Friday, July 31, 2020
It might make sense today that Lady Liberty is holding aloft a bunch of arugula but remember when President Obama got flak for complaining about the rising cost of the greens? This rollicking book, published in 2006, chronicles how U.S. French dining made way for California and New American haute cuisine. It profiles a series of chefs along the way; Julia Child, Wolfgang Puck, Alice Waters all get prime time. The book misses connecting the dots between these chefs and everyday people though: what changed in society that made people embrace microgreens and kombucha? An entertaining if incomplete history.
Saturday, July 25, 2020
Get your silverware ready and tuck into these wry tales with one of America’s favorite food writers. I love Calvin Trillin’s work in the New Yorker and admire his passion for chasing after good eats. These volumes are peppered with an empathetic look at food and the people who love it, like Fats Goldberg, the pizza baron.After digging into this trilogy I realize though that his food commentary is best eaten like an amuse bouche, a little at a time to whet the appetite. Too much gluttony makes even the best food too rich and you tire of it.
Saturday, July 18, 2020
Friday, July 17, 2020
Sunday, July 12, 2020
Friday, July 10, 2020
A native of Mumbai, known for its biting wind-driven monsoons, I was excited by the premise of this book: chasing the first monsoon rains all across India. Frater, an Englishman, starts from the very southern state of Kerala and moves north on to Goa, Mumbai, a huge jump to Delhi, Kolkata and on to Cherrapunji, the wettest place on earth.

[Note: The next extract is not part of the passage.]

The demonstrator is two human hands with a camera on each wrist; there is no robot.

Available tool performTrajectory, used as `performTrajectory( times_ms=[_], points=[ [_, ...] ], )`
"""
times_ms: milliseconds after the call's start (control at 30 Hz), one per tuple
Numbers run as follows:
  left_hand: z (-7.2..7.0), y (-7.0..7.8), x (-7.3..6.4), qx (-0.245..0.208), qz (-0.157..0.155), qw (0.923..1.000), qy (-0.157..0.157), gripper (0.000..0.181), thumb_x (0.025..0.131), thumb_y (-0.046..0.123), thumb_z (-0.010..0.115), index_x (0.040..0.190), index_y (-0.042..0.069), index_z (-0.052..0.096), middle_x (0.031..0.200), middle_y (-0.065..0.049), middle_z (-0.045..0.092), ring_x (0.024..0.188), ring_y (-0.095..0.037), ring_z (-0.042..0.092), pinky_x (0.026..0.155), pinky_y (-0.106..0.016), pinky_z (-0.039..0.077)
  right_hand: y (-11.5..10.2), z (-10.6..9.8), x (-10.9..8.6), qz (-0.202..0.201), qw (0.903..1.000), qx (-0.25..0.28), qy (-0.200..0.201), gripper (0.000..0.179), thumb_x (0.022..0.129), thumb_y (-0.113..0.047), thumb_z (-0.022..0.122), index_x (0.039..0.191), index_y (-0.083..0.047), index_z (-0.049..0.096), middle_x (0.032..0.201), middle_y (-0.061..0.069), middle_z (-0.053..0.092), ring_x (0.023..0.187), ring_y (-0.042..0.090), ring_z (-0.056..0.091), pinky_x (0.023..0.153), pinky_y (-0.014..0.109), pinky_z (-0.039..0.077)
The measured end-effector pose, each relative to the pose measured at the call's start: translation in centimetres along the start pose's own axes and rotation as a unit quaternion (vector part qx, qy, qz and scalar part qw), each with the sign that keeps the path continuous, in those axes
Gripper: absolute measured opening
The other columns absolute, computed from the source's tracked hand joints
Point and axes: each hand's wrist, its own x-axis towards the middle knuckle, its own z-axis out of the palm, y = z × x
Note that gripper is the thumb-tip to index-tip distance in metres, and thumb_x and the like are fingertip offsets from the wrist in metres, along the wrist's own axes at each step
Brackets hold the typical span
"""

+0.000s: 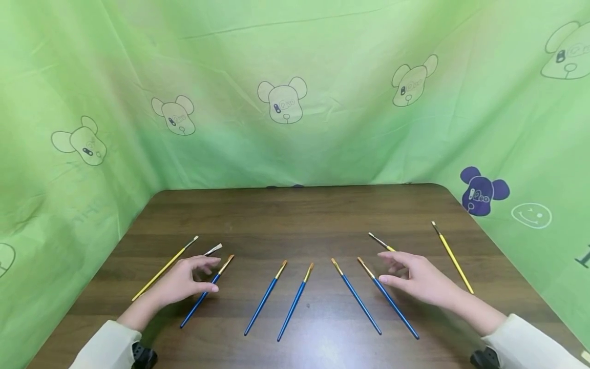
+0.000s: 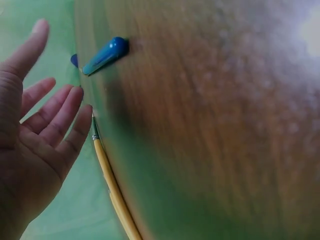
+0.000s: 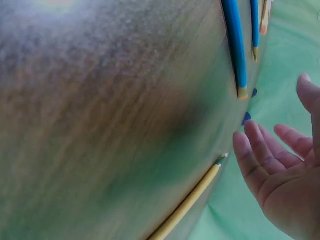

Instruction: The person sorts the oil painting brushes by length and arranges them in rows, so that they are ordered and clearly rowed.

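My left hand (image 1: 183, 281) hovers over the left side of the table, fingers loosely bent and thumb apart, holding nothing. Beneath its thumb lies a blue paintbrush (image 1: 197, 308) with orange bristles. Another paintbrush (image 1: 213, 249) is mostly hidden behind that hand, only its pale bristle end showing. On the right, my right hand (image 1: 421, 281) hangs with relaxed, empty fingers beside a second blue paintbrush (image 1: 400, 311). It covers the lower part of a yellow paintbrush (image 1: 382, 242). Both wrist views show spread fingers, the left hand (image 2: 47, 130) and right hand (image 3: 285, 170) gripping nothing.
Outside the hands lie a yellow paintbrush (image 1: 162, 271) at left and another yellow paintbrush (image 1: 454, 259) at right. Between the hands are several blue paintbrushes, including one near the middle (image 1: 295, 302). A green printed curtain (image 1: 322, 148) surrounds the brown wooden table (image 1: 295, 215).
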Motion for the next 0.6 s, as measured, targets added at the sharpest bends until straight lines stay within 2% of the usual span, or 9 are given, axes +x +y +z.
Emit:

The travelogue that emerges is witty and engaging told with generous doses of empathy. I especially loved the sections on Trivandrum and Cherra. Because the author has to chase after the breaking of the monsoon across the subcontinent, he doesn’t linger. Which is a pity because after the initial joy comes the weary dampness that seeps into your very bones, which too would have made for great reading and a more measured view of the live-giving rains.
It’s hard to ignore the white colonial gaze here. Yes, it takes an agonizing two weeks and a painful walk through the notorious Indian bureaucracy for Frater to receive permission to visit Cherrapunji but only a native will recognize how easy it is otherwise for the author to lean on his whiteness to get access. At one point, Frater describes how Herman Kisch, a British Civilian officer, staved off devastating famine in India. While indeed commendable, I couldn’t help but roll my eyes at Frater’s labeling it as “a triumph of humanitarian engineering and one of the greatest gifts ever bestowed on India by the British.” Sure, that might be true but the lack of context is glaring.
All told, this is still a lively and quirky account that’s a revealing slice of India and its people. Tastes better when consumed with samosa and chai.
For the record, my favorite capture of monsoon in Mumbai still remains this Bollywood song from the ‘70s. Moushumi Chatterjee in a sari and Amitabh Bachchan in a suit (!) and the sheer abandon of giving in to the rain. Be still, my heart.